My last post about Tarski’s Undefinability theorem is somewhat the peak result from pure model theory that the book explores, that the set of all true sentences in the standard string structure is undefinable i.e. there is no one formula in (such as TRUE(x)) that is true of all and only true sentences in . In other words, that “truth is undefinable”. This is the first big checkpoint in the journey towards Godel’s Incompleteness theorems, which is essentially the destination in Limits Of Logic.
I haven’t posted in a while and that’s because I’ve taken a short detour after planting a flag at this checkpoint. I read through the rest of Limits Of Logic and I realized that I don’t have the 30,000 feet overview of the landscape that’ll let me appreciate the results in the remainder of the book. But I knew where to climb to get that overview.
The remainder of Limits Of Logic first introduces the concept of computation/computability and proves results about the limits of our analysis of programs — what questions can and cannot be answered by any computer program that can possibly be written, particularly via working through the halting problem that there is no method or algorithm that can tell whether a given program will ever halt (in completion or error) or keep going on forever. It then introduces proof theory and immediately relates how all proofs are essentially computations. The reason to explicitly form this relation is that is the basis for a good, modern intuition of Godel’s Incompleteness theorem.

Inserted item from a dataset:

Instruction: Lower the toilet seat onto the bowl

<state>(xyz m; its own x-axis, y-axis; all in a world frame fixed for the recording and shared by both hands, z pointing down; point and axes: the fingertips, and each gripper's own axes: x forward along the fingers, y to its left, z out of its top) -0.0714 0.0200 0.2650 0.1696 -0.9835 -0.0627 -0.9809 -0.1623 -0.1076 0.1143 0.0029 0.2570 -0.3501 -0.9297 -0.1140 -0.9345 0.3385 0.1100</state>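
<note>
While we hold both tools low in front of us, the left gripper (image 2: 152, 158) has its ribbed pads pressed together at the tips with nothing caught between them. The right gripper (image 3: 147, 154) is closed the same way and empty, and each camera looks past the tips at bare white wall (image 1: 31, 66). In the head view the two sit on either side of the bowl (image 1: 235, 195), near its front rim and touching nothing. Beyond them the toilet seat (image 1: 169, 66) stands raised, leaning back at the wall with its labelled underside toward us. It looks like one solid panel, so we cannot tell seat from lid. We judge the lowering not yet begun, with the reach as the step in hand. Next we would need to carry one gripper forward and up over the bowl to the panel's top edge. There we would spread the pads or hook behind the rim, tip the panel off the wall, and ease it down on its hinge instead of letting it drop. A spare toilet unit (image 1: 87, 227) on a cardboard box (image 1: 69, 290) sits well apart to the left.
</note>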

This intuition was a bit much for me to grasp. In an abstract way, sure I can accept results about computability and that “proofs are just computations”, but when I looked within me I knew I didn’t really get it. I’ve written software and I roughly know modern computer architecture and how it is ultimately equivalent in its computational repertoire to the tape Turing machine. But the level of obviousness with which this universality of computation is stated in Limits Of Logic and elsewhere was just not within me. In what sense is the tape Turing machine computationally equivalent to my MacBook? Seems ridiculous doesn’t it?
I knew the stop in my detour is Nand2Tetris. It’s a series of hardware and software projects where you start out with building logic gates and keep building up the hierarchy to end up with a computer that can run Tetris. (I’m at the final bit of this project series where I get to write a compiler; here’s an assembler I wrote whose job is to translate a machine/assembly language into the right 1s and 0s that’ll run on the Hack Computer chip — isn’t that cool!?) I can now see, in a very structured and understandable manner, how a MacBook does boil down to manipulating electrical charges via logic gates, and the sense in which it is computationally equivalent to the tape Turing machine.
The detour is not over just yet. I’ve been reading through the Fabric Of Reality and consuming interviews of Penrose and others on the Incompleteness theorem, computability, etc. to gain perspective on where Godel’s incompleteness theorems sit in the broader landscape of physics and math. I hope to share more soon.